Porque primero necesitamos comprobar que nuestra estimación de valor sigue siendo razonable.
Si han cambiado los hechos, quizá también deberían cambiar nuestras hipótesis.
Y si cambian las hipótesis, podría cambiar la valoración.
Solo después podemos comparar esa valoración con el nuevo precio.
Tampoco necesitamos construir una explicación perfecta para la caída.
A veces existirá una causa bastante clara.
Otras veces habrá varias.
Y otras simplemente no sabremos exactamente cuánto explica cada una.
No pasa nada.
Nuestro trabajo no es encontrar una historia que explique perfectamente el gráfico.
Es comprobar qué nuevos hechos podemos verificar y qué significan para nuestra tesis.
Hay una pregunta que nos gusta especialmente para separar ambas cosas:
Si no pudiera ver la cotización, ¿estos nuevos hechos me obligarían igualmente a revisar mi tesis?
Imagina, por ejemplo, una plataforma.
Nuestra tesis depende de que pueda aumentar el ingreso por cliente manteniendo una retención elevada.
La acción cae un 20 % después de conocerse una desaceleración del crecimiento.
Podemos mirar únicamente:
“crecimiento menor”.
O podemos volver a la hipótesis.
¿La retención se mantiene?
¿El ingreso por cliente continúa creciendo?

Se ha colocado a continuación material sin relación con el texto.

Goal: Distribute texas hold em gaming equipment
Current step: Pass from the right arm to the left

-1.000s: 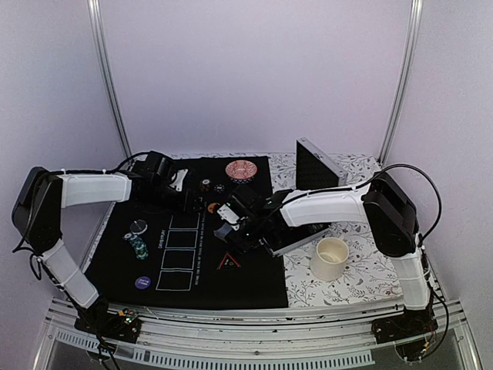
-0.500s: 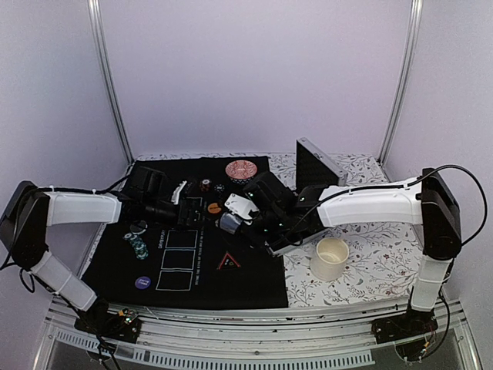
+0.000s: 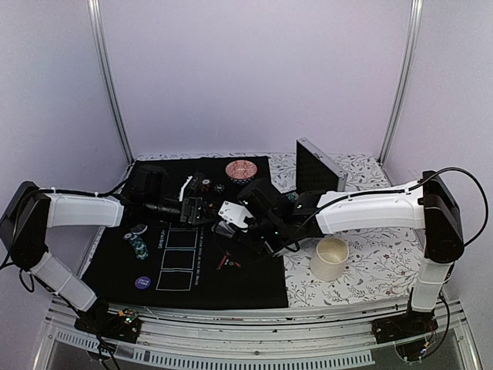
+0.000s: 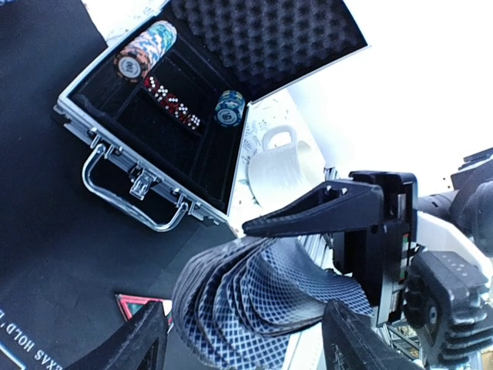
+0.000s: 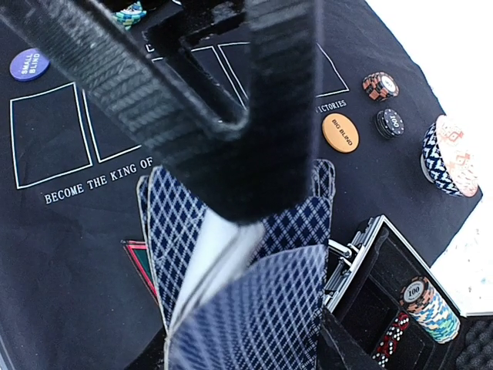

¿La desaceleración responde a algo temporal?
Si es así, quizá la evidencia no afecte demasiado a la hipótesis central.
Pero imaginemos que descubrimos otra cosa.
La retención está cayendo.
El churn aumenta.
Y las subidas de precio están provocando más abandonos.
Ahora sí tenemos hechos que afectan directamente a aquello que sostenía nuestra tesis.
El -20 % no nos ha dado la respuesta.
Los hechos que hay debajo sí nos han dado nueva información.
Por eso, cuando una compañía que seguimos se mueve con fuerza, intentamos volver primero a cuatro preguntas:
¿Qué hechos nuevos existen realmente?
¿Qué hipótesis central afecta cada uno?
¿La fortalece, la debilita, aumenta nuestra incertidumbre o no cambia nada material?
Si ha cambiado una hipótesis importante, ¿qué debería cambiar en nuestra valoración?
Y hay una respuesta que también debemos permitirnos:
“Todavía no sé.”
Un movimiento fuerte puede exigir más atención.
No necesariamente una conclusión inmediata.
Después de hacer todo esto podemos volver al precio.
Y entonces sí preguntar:
¿Qué expectativas parece exigir ahora?
Porque el precio importa.
Simplemente no queremos que sea él quien haga el diagnóstico por nosotros.
Puedes probarlo con una empresa que sigas y que haya tenido recientemente un movimiento fuerte.
Antes de leer diez explicaciones sobre por qué cayó, oculta mentalmente el ticker durante cinco minutos.
Escribe únicamente los nuevos hechos.
Pregúntate qué hipótesis afectan.
Y después:
Si no supiera que la acción ha caído, ¿estos hechos me harían cambiar de opinión?
Solo entonces vuelve al nuevo precio.
Porque una caída fuerte es una razón para revisar una tesis.
No una respuesta sobre ella.
Y todo este proceso depende de algo que parece sencillo:
recordar con bastante precisión qué pensábamos antes de la caída.
Qué hipótesis teníamos.
Qué riesgos habíamos identificado.
Qué esperaba nuestra valoración.
Y ahí aparece otro problema.
Nuestra memoria suele ser un registro bastante peor de lo que creemos.
Te mandamos un abrazo fuerte.
Y, como siempre decimos, que la fuerza de Buffett te acompañe.